We next analyzed whether PRS values were different in the different ID groups: mild, moderate, and severe/profound combined. The PRS for EDU was lower and for SCZ higher in the mild ID cases compared to more severe forms, but the differences were not statistically significant (Supplementary Figure 3). Unexpectedly, the IQ PRS in the mild ID group was not significantly different from matched population controls but the most severe ID was different. (Supplementary Figure 3). We also hypothesized that the EDU and IQ PRSs would be lower and SCZ PRS would be higher in patients for which a likely causative mutation was not identified. Thus, we compared the PRSs between cases in different diagnostic categories but did not observe statistically significant differences between groups (Supplementary Figure 4). Importantly, we also subset Likely diagnosed patients to those for which we had confirmed de novo in a known ID gene or diagnostic CNV (n = 13). Those 13 patients were just as affected by IQ and EDU PRSs but not by SCZ PRS (Supplementary Figure 4). Assuming we had sufficient power, this suggests that in addition to high penetrance variants, a more general polygenic component (ID and EDU PRS) also contributes to the genetic background of ID.
Variants enriched in Finland
Finally, we asked if some variants enriched in Finland might contribute to the Northern Finnish ID phenotype as variants with reduced reproductive fitness can exist in markedly higher frequency in a population with a recent bottleneck9. We hypothesized that some of these variants would be associated with ID in the NFID cohort. To identify these variants, we compared the allele frequencies in Finnish samples to the allele frequency in non-Finnish Europeans in the GnomAD database. PTV and missense variants in the range of 0.1–5% (Supplementary Figure 10) were proportionally more enriched compared to other variants. This is in line with our previous observation in smaller datasets8.

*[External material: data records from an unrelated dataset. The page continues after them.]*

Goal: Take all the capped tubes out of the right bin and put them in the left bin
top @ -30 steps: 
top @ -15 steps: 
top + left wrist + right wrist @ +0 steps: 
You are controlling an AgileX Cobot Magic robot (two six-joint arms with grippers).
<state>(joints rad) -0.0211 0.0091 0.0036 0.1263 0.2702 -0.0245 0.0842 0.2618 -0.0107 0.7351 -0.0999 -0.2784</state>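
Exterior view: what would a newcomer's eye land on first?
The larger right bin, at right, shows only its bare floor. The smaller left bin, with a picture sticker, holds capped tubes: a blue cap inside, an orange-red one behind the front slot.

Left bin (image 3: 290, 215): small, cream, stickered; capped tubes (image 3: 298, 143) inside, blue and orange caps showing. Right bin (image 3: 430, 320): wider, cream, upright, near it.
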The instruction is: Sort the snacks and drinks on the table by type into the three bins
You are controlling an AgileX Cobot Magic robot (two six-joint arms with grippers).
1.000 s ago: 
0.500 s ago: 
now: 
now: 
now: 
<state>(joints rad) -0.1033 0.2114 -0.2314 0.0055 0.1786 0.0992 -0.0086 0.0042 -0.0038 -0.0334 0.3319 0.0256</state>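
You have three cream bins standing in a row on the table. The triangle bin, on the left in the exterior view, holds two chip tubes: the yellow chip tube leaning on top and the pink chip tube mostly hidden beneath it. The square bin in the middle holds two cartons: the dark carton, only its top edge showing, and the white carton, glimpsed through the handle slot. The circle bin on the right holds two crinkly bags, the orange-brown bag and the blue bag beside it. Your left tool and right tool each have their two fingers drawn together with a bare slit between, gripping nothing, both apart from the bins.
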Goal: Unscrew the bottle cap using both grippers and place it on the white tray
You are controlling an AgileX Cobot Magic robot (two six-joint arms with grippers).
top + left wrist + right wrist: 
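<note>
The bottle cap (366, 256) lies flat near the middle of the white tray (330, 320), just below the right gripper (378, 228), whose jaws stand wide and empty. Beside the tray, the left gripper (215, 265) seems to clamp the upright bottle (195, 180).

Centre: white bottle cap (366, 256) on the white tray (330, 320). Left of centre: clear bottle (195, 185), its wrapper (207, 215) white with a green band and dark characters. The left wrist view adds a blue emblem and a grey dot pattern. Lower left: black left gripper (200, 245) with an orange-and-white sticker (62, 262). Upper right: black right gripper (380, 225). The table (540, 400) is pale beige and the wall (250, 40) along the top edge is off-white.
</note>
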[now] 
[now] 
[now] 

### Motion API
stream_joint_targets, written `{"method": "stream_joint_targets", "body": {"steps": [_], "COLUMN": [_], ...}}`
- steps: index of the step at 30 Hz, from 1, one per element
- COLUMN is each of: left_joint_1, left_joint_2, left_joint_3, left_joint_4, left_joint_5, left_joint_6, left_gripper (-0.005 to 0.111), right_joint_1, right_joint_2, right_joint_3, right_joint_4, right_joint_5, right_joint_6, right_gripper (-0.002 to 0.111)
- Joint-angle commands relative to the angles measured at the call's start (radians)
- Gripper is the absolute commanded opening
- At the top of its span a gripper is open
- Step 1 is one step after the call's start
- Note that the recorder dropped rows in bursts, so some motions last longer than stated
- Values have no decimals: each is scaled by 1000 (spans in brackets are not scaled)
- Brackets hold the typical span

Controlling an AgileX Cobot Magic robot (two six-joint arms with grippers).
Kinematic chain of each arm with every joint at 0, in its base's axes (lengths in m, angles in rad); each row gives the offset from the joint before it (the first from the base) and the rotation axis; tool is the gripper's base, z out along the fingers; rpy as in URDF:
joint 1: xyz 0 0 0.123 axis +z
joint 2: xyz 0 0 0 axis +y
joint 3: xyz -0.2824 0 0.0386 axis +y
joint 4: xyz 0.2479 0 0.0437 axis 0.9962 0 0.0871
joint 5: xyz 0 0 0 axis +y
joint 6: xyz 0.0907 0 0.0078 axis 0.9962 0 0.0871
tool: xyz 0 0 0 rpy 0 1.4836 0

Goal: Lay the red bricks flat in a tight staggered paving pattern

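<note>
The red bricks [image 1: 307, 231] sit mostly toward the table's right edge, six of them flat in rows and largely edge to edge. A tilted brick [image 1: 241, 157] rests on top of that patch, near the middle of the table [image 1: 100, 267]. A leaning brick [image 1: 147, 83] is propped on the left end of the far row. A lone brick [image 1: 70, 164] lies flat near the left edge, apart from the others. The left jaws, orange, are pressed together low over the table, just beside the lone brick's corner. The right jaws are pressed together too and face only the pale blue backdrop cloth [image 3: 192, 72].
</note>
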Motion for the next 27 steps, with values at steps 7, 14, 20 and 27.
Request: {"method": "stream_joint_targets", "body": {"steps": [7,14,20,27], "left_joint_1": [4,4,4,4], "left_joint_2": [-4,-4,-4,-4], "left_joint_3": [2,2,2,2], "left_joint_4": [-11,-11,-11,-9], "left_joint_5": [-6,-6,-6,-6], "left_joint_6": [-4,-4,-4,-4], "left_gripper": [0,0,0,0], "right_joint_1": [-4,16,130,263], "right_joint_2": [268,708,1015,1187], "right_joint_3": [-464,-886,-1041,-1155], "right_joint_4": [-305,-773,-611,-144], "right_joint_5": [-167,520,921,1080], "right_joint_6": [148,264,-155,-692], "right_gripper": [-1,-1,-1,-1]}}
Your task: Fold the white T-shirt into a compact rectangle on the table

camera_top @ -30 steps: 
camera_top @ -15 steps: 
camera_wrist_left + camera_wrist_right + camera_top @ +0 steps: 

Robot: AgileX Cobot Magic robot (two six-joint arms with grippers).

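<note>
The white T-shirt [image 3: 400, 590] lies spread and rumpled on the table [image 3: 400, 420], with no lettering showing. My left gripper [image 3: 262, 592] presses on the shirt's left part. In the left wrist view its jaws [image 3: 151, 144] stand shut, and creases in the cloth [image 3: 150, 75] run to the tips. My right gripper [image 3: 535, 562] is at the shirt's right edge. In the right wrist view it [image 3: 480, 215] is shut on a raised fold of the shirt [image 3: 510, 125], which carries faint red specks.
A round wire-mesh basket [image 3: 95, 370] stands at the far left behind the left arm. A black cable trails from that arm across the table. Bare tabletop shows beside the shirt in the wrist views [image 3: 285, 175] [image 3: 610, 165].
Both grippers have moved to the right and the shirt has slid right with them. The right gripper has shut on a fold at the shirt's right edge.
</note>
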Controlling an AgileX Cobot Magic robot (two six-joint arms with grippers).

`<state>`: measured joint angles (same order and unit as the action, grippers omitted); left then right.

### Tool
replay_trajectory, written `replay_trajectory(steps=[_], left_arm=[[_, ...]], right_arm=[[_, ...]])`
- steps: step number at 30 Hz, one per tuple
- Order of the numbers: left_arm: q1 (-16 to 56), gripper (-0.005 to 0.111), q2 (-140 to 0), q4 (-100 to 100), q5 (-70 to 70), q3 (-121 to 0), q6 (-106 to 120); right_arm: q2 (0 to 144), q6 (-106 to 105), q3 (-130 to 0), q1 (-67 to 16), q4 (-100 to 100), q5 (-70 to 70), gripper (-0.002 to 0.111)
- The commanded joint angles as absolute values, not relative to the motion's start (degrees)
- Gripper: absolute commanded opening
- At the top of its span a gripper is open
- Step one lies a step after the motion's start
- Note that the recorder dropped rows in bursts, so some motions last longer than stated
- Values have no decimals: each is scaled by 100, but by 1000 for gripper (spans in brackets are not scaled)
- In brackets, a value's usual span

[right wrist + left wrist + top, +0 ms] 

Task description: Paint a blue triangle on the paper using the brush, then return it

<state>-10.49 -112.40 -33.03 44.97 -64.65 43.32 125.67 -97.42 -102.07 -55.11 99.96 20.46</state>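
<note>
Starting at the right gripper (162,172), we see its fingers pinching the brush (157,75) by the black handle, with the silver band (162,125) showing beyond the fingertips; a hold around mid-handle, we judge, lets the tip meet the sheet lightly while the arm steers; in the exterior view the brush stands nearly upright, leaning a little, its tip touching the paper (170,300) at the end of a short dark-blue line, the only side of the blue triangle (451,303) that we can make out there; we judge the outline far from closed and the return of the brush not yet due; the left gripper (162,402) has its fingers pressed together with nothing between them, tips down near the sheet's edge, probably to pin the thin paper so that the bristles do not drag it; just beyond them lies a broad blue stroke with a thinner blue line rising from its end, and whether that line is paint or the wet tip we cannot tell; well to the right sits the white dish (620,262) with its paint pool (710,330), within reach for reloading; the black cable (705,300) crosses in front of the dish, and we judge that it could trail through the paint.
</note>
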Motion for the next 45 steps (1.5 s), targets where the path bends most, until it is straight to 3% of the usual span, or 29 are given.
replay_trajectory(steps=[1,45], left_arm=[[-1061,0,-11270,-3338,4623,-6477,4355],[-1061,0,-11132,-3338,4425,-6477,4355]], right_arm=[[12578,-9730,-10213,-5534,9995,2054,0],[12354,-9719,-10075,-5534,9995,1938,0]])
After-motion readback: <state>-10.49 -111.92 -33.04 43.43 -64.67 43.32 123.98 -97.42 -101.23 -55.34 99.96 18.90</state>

Dominant variants enriched in Finland
We first analyzed low frequency and rare (MAF < 0.1% in GnomAD non-Finnish population maximum) single missense and PTV variants enriched at least two-fold in Finland or absent in GnomAD non-Finns excluding singletons (13,483 variants; 12,628 missense, 855 PTV). We identified 396 variants nominally (p < 0.05, Fisher’s exact test) associated with ID (Supplementary Data 4). We then aimed to replicate these associations in NDD cases and genetically matched controls from the Northern and Southern Finland (Table 2). After meta-analyzing all three cohorts, we identified 29 variants associated with a p-value < 0.001 (Mantel–Haenzel test) (20 variants were found in cases only across the three cohorts). However, none of variants surpassed a Bonferroni multiple-testing correction for 13,483 tests.
Recessive variants enriched in Finland
We next asked if some of the enriched PTV or missense variants with low allele frequency in GnomAD (AF < 0.01) were recessively associated with ID. We excluded singleton homozygotes and variants observed as homozygous in GnomAD. After these filtering steps we performed a recessive analysis for 1408 variants (1379 missense variants and 29 PTVs). Eighteen variants were observed as homozygous more than once in cases across the three cohorts but not in controls (Table 3).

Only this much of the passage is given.